The disclosures prompted Booker to accuse McFarland of giving false
testimony. He called her answers “another example of a pattern of
deception on the part of Trump’s closest associates regarding their
connections and communications to Russian government
officials.” Veterans of the Senate Foreign Relations Committee say that
the surest way for a nomination to be withdrawn is for a nominee to be
accused of lying to senators. One of the Administration’s lawyers said
that McFarland should have been able to recall at least some of her
telephone and e-mail exchanges with Flynn regarding Kislyak, even if she
couldn’t get access to her e-mails and calendars.

One of McFarland’s advisers acknowledged that her brief written response
to Booker’s question was poorly worded but said that her answer was
taken out of context by Booker and journalists, accusing them of wanting
“another scalp.” When McFarland wrote that she wasn’t “aware of any of
the issues or events as described above,” she was referring to Booker’s
earlier assertions, not his question about Kislyak, the adviser said.
One of McFarland’s friends said that she couldn’t answer questions from
senators more thoroughly because lawyers wouldn’t let her. “It set her
up to look like she was lying,” one aide said.

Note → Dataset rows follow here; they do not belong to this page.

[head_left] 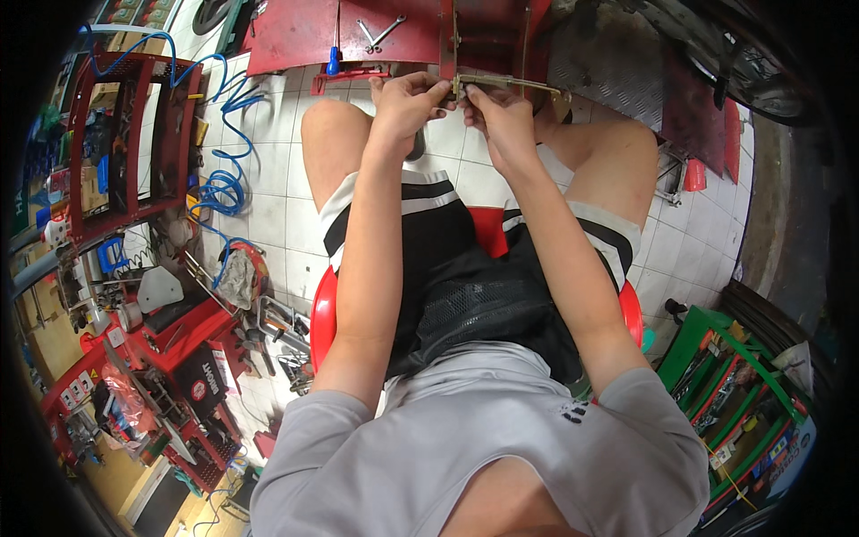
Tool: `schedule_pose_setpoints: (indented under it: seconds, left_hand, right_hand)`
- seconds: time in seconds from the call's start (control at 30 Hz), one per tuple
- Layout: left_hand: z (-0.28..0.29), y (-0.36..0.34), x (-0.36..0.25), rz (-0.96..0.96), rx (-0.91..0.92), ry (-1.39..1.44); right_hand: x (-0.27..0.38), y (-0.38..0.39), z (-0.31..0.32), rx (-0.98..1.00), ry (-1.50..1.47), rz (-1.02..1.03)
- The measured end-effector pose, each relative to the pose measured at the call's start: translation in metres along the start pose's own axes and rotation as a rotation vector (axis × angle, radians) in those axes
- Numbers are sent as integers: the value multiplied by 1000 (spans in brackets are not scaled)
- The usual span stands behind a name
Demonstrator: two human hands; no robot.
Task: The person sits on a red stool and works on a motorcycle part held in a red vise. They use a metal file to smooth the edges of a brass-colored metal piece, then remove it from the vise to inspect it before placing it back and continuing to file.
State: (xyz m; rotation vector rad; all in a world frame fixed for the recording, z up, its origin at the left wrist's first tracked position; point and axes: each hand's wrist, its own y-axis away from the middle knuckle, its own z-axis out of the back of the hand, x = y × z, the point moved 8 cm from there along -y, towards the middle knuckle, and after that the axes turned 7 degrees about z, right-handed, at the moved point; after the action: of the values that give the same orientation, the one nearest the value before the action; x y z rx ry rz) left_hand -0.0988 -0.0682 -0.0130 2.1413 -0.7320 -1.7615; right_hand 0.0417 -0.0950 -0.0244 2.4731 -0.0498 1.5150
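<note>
Both my hands meet in front of my knees, at the edge of a red metal work platform (295, 40). My left hand (407, 109) pinches the left end of a thin brass-coloured metal rod (510, 80) between thumb and fingers. Close beside it, my right hand (503, 121) is closed with thumb and fingertips at the same end. The rod runs off to the right, past my right hand. What exactly sits between the fingertips is too small to make out. A blue-handled screwdriver (334, 61) and two crossed wrenches (382, 34) lie on the platform beyond my left hand.
I sit on a red plastic stool (323, 318) on white floor tiles. A coiled blue hose (221, 192) hangs beside a red rack (134, 148) at left. Below it stands a cluttered red tool cart (170, 336). At right are a green tool rack (729, 358) and a dark vehicle part (743, 63).
</note>
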Motion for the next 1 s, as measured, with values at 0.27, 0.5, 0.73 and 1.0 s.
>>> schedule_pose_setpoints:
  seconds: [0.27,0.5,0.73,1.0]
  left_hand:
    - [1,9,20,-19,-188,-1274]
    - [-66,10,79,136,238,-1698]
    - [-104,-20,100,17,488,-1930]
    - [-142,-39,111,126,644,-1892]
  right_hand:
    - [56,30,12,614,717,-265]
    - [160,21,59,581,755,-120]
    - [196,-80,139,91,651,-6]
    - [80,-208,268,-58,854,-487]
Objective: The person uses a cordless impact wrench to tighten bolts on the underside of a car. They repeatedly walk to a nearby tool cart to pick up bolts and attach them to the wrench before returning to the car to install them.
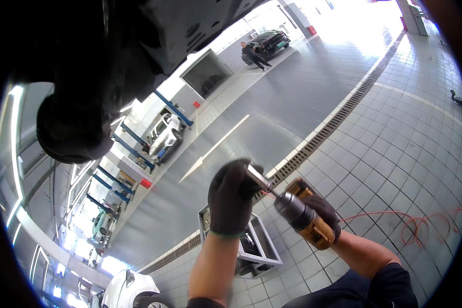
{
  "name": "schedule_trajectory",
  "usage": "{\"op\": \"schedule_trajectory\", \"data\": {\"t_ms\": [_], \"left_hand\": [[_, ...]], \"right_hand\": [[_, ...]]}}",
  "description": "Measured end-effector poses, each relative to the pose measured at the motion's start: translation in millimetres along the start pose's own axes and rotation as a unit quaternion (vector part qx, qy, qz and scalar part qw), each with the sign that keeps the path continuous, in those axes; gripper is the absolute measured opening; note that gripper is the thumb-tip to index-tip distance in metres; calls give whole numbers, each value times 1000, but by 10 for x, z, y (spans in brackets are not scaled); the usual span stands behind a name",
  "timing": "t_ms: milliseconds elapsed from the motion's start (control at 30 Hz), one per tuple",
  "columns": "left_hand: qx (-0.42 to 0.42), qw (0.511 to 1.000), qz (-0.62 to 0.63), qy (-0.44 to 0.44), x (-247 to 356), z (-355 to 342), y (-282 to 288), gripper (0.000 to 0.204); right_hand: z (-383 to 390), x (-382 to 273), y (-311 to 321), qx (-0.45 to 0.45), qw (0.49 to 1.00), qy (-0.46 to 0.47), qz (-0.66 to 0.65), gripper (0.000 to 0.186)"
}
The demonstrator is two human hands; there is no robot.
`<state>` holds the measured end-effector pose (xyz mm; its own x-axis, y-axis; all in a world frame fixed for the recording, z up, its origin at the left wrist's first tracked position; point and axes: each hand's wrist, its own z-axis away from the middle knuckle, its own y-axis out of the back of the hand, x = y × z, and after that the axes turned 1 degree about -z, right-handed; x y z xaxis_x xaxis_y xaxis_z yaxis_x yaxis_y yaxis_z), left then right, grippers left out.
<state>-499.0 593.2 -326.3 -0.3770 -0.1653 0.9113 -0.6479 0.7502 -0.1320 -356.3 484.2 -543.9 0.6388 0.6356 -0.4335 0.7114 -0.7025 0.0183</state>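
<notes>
My right hand (324, 211), in a dark glove, grips a yellow-and-black cordless drill (313, 227), its nose tilted up and to the left. A silver socket (258, 177) sits at the end of a thin shaft in the drill's chuck. My left hand (230, 200), also in a dark glove, is closed at the socket, with its fingertips against the metal. Some of those fingers are blurred and partly hidden. Above and to the left of both hands hangs the dark underside of a raised vehicle (154, 36).
A white-framed cart (273, 251) with dark things in it stands below my hands. A red hose (380, 213) coils over the tiled floor at the right. A drain grate (339, 114) crosses the floor. Farther off are a white car (165, 134), blue lift posts (173, 108) and a person (253, 55).
</notes>
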Motion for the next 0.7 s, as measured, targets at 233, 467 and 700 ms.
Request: {"op": "schedule_trajectory", "data": {"t_ms": [233, 467, 700], "left_hand": [[-58, 942, -172, -283, 575, -1083, -1673, 25], [-47, 693, -470, -544, 1376, -2206, -2204, 27], [-15, 676, -548, -493, 1755, -2489, -2266, 20]], "right_hand": [[-1415, 363, 919, 119, 990, 49, -59, 53], [-2953, 683, 1491, 123, 977, 161, -63, 57], [-3671, 940, 1441, 63, 971, 161, -164, 66]]}}
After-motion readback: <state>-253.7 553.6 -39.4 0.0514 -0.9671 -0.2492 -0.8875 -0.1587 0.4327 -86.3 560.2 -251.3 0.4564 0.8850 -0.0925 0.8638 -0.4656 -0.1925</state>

The top Democrat on the Senate Foreign Relations Committee placed a
“hold” on McFarland’s nomination on December 8th. On December
20th, Senator Bob Corker, the chairman of the Foreign Relations
Committee, called McFarland to explain that the prospects of her winning
confirmation in 2017 were all but dead, and that her prospects in 2018
would be uncertain if she decided to give it another try.

Earlier this month, Trump re-nominated McFarland for the Singapore
job. She told friends that she welcomed the decision as a show of
support from the President. One congressional staffer said that the
situation reminded him of the movie “Groundhog Day,” in which Bill
Murray’s character gets stuck in a time loop, reliving the same day,
over and over again. Senator Ben Cardin, of Maryland, the ranking
Democrat on the Foreign Relations Committee, was more blunt; aides
said that he made clear that McFarland’s nomination won’t advance anytime
soon and another candidate should be put forward. Cardin’s message,
according to one staffer, amounted to “Please make this go away.”